:: Your assignment ::
Your copy of the data should match it exactly, except that the pictures are gone.

:: Collected material ::
..............................
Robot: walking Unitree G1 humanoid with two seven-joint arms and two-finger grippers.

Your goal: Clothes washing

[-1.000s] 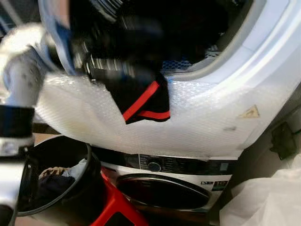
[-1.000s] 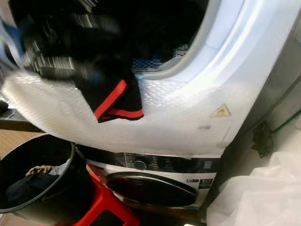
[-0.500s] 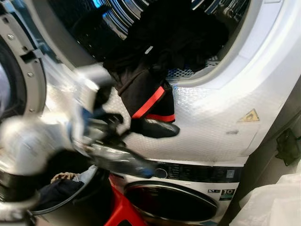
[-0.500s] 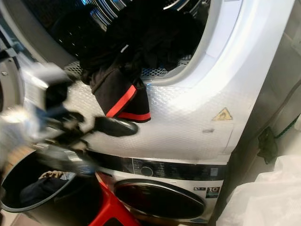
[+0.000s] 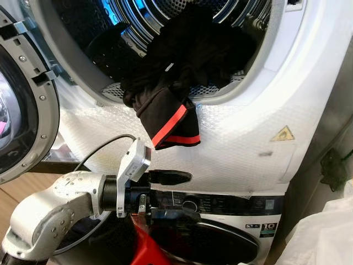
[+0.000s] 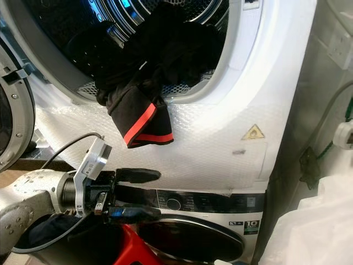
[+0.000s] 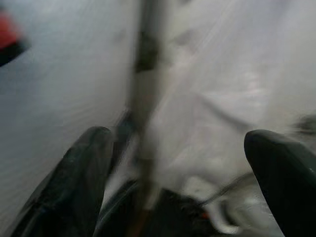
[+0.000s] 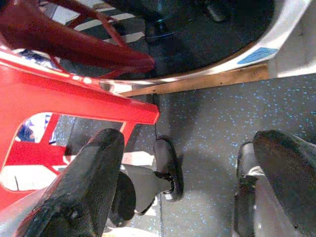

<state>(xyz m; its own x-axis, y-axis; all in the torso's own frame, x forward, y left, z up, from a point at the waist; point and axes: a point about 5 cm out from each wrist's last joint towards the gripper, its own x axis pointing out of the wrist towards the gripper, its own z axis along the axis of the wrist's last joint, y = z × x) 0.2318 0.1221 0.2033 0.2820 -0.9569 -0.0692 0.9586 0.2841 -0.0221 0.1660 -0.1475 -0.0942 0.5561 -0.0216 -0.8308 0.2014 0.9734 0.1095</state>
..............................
:: Output of the task ::
Robot: walking Unitree G1 humanoid with two seven-joint arms and two-finger grippers.

Your goal: Clothes washing

[-1.000s] 
[-1.000s] 
[-0.500s] 
[-0.500s] 
[+0.000s] 
[+0.000s] 
[+0.000s] 
[+0.000s] 

<state>(xyz m; its own x-axis, y-axis; all in the torso's own frame, x forward, y left, z up, from a point at the waist; point and axes: a point about 5 cm out from each wrist's last joint towards the gripper, its own x axis pointing out of the wrist towards the gripper, its own z axis along the axis of the wrist's last joint, y = z × x) 0.2318 0.1221 0.2033 0.2820 -0.9569 -0.0692 0.9586 0.2841 -0.0221 0.1660 -0.1475 -0.0942 0.5561 -0.0216 -0.8308 0.2014 0.9734 0.1095</state>

Here the answer is complete.